## DIRECTIONS
Set the data down exactly as it stands, and keep its pictures out.

=== Section Start ===

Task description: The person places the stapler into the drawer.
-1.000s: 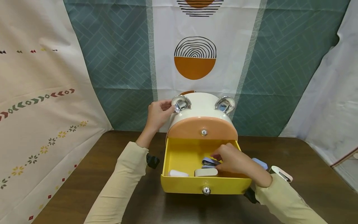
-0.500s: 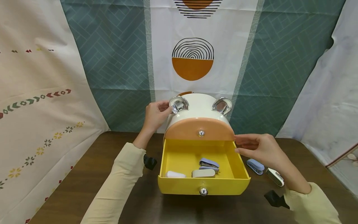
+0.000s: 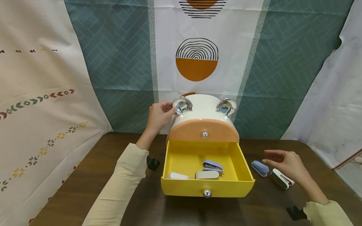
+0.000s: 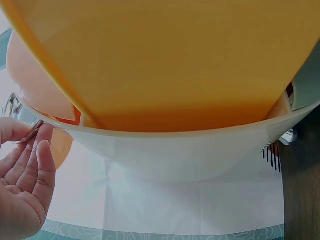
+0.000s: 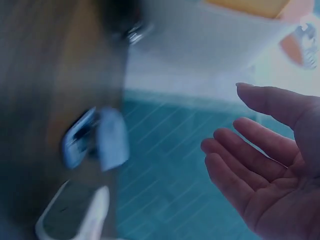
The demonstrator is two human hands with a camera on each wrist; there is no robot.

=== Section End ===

## WRITTEN REPLY
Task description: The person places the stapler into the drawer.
-1.000s: 
-0.500s: 
+0.000s: 
+0.000s: 
+0.000s: 
The demonstrator is two human hands with a camera on each wrist; there is no robot.

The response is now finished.